Exercise directions: Wherever the line with "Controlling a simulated" sits in the listing below, transcribe from it up to and including the line with "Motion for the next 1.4", exactly, and leave the remaining lines out.
##### Excerpted records
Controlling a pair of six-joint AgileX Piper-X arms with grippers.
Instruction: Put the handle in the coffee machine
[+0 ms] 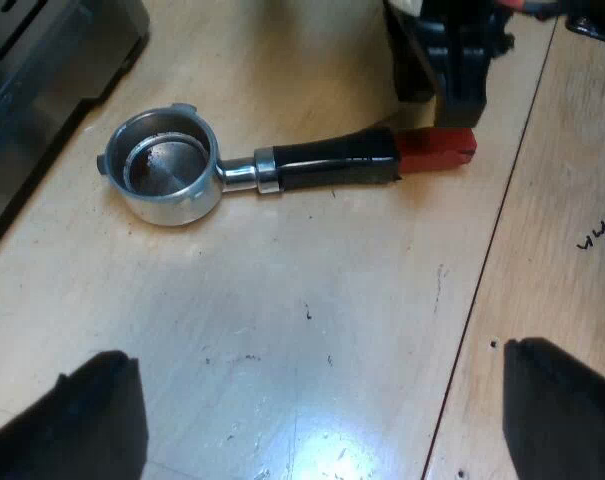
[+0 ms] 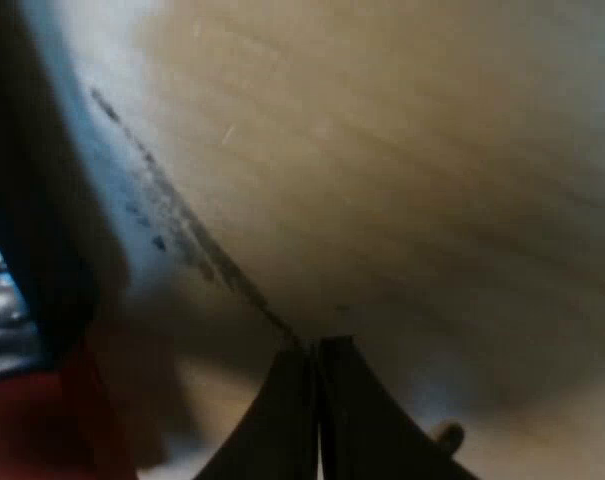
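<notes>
Holder (image 1: 282, 172) lies flat on your table (image 1: 312, 330), basket up, near the espresso machine (image 1: 32, 90). Right gripper (image 1: 457, 110) is at its red end (image 1: 437, 148). Your left gripper (image 1: 317, 352) hovers, fingers wide apart.

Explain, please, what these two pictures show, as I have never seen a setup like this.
These are two robot arms, each with a camera at its wrist, so each picture looks past that arm's own fingers. In the left wrist view, the left arm's two black fingers stand wide apart above a light wooden table, holding nothing. On the table lies the metal holder with a round basket and a black handle ending in red. It is loose, not yet in the grey espresso machine nearby. The right arm's black fingers are at the red end. The right wrist view is very close to the wood. There those fingers are pressed together with nothing between them, and the red blur beside them is probably the handle's end.
</notes>
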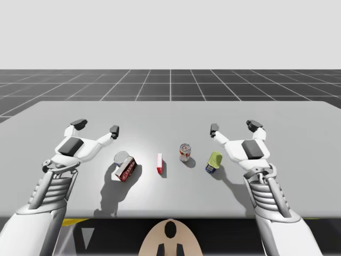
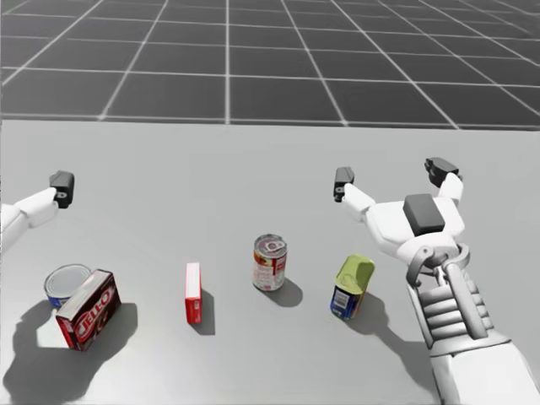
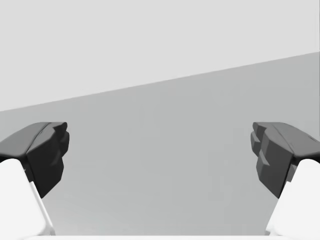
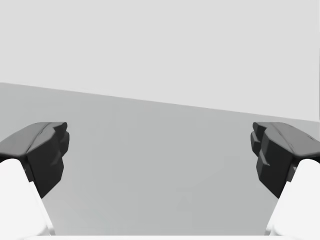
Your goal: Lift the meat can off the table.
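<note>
Five items sit in a row across the desk (image 1: 298, 176), left to right; short wide can (image 1: 121, 157) at the far left, leaning box (image 1: 127, 170) against its front right; slim upright box (image 1: 159, 162) next; round can (image 1: 185, 152) right of it, slightly further back; meat can (image 1: 214, 162) rightmost, near the round can; left claw (image 1: 96, 126) behind the short wide can, right claw (image 1: 234, 127) behind the meat can.

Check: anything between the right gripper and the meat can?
Nothing visible does. My right gripper is open; the blue can with the yellow-green top sits tilted beside that arm's hand, nearer to me than the gripper itself. The red-and-white round can stands apart on its other side, off the path.
</note>
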### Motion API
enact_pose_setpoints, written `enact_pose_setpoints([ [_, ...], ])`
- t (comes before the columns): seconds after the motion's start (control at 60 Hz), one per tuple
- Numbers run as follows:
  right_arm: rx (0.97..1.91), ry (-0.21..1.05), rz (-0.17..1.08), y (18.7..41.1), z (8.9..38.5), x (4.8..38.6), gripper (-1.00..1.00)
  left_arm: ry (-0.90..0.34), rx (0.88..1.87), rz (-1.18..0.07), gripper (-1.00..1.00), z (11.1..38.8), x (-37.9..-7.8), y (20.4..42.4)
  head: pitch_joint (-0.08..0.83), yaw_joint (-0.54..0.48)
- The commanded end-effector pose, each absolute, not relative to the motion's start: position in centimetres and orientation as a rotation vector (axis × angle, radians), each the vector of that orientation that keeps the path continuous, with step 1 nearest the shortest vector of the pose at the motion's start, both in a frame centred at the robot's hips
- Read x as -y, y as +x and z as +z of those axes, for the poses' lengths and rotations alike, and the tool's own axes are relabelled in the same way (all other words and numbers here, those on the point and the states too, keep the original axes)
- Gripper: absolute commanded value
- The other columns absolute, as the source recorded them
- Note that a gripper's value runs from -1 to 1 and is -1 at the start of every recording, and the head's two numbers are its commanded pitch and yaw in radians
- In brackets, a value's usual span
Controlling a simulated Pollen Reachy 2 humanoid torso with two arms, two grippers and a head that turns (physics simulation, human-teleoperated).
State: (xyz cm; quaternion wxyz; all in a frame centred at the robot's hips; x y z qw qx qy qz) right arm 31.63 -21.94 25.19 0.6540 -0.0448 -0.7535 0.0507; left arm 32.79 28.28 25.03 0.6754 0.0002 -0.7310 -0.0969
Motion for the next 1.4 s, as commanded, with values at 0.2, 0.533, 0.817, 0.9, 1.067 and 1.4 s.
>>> enact_pose_setpoints([
  [0.2, 1.706, -0.096, 0.129, 31.7, 24.9, 21.7, -1.0, -0.008, 1.652, -0.224, -1.0, 25.3, -28.1, 32.6, 0.638, -0.27],
  [0.533, 1.693, -0.004, 0.146, 30.8, 25.1, 21.4, -1.0, -0.01, 1.645, -0.22, -1.0, 25.2, -28.0, 32.6, 0.677, -0.32],
  [0.817, 1.584, 0.165, 0.241, 27.1, 24.8, 22.8, -1.0, -0.008, 1.63, -0.218, -1.0, 25.0, -27.9, 32.7, 0.677, -0.31],
  [0.9, 1.546, 0.214, 0.352, 25.4, 23.8, 23.5, -1.0, -0.012, 1.627, -0.217, -1.0, 24.9, -27.8, 32.7, 0.678, -0.31],
  [1.067, 1.488, 0.265, 0.473, 23.4, 21.4, 24.9, -1.0, -0.016, 1.625, -0.218, -1.0, 24.9, -27.8, 32.7, 0.679, -0.31],
  [1.4, 1.383, 0.311, 0.559, 23.2, 17.3, 27.3, -1.0, -0.019, 1.629, -0.217, -1.0, 25.0, -27.8, 32.7, 0.682, -0.31],
])
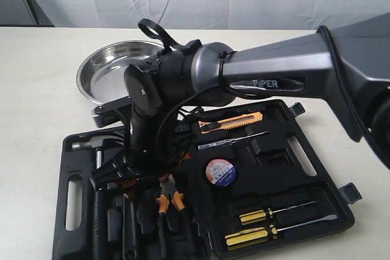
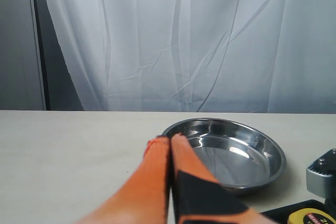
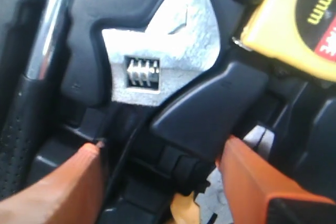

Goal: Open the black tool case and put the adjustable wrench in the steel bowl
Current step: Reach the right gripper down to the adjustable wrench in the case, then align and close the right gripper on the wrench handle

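**Wrench in its recess, right claw spread over it**

On the tabletop [image 1: 36,89] the black tool case [image 1: 304,175] lies open. The right arm [image 1: 286,65], marked "PiPER", reaches into it. The steel bowl [image 1: 97,77] sits near the case. The adjustable wrench [image 3: 163,51] lies in its recess, head pointing away from the right claw [image 3: 160,148], whose fingers are spread astride the handle. A yellow tape measure [image 3: 299,19] beside it reads "mm". The left claw [image 2: 170,142] is pressed together.

Grey arm [image 1: 280,62] marked PiPER has orange fingers [image 3: 68,187].
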Controlling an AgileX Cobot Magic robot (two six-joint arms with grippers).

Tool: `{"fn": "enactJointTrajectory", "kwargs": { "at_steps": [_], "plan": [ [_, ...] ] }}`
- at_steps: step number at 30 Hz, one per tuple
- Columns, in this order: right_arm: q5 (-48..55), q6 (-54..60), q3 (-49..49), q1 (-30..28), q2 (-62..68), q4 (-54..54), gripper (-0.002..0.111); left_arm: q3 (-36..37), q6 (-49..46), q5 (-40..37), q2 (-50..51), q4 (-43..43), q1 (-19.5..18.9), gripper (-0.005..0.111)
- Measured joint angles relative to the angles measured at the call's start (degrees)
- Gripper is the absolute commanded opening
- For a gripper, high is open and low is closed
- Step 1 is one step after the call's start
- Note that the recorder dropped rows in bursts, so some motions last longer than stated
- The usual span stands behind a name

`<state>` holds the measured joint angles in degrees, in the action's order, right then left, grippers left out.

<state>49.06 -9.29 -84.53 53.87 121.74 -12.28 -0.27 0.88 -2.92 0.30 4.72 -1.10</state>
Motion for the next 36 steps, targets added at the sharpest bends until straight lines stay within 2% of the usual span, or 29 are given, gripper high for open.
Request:
{"fn": "enactJointTrajectory", "kwargs": {
  "at_steps": [21,28,31,36],
  "plan": [
    [8.32,0.32,-9.82,0.68,1.74,-4.98,0.060,0.00,0.00,0.00,0.00,0.00,0.00,0.000],
    [5.40,-1.17,-9.82,2.41,3.59,-4.62,0.059,0.00,0.00,0.00,0.00,0.00,0.00,0.000],
    [4.64,-1.39,-9.96,3.05,3.95,-4.26,0.054,0.00,0.00,0.00,0.00,0.00,0.00,0.000],
    [5.06,-2.09,-10.55,3.19,5.07,-2.51,0.038,0.00,0.00,0.00,0.00,0.00,0.00,0.000]
  ]
}}
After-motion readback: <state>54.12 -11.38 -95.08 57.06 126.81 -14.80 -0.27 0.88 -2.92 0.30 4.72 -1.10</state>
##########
Your response:
Controlling a simulated Pollen Reachy 2 humanoid torso with two arms, two grippers and a head that turns (physics simulation, human-teleoperated).
State: (xyz cm; quaternion wxyz; all in a frame centred at the robot's hips; x y z qw qx qy qz) right arm 31.63 -21.94 25.19 0.6540 -0.0448 -0.7535 0.0507; left arm 32.79 28.28 25.03 0.6754 0.0002 -0.7310 -0.0969
Motion for the next 1.4 s, as commanded, with values at 0.2, 0.533, 0.817, 0.9, 1.067 and 1.4 s.

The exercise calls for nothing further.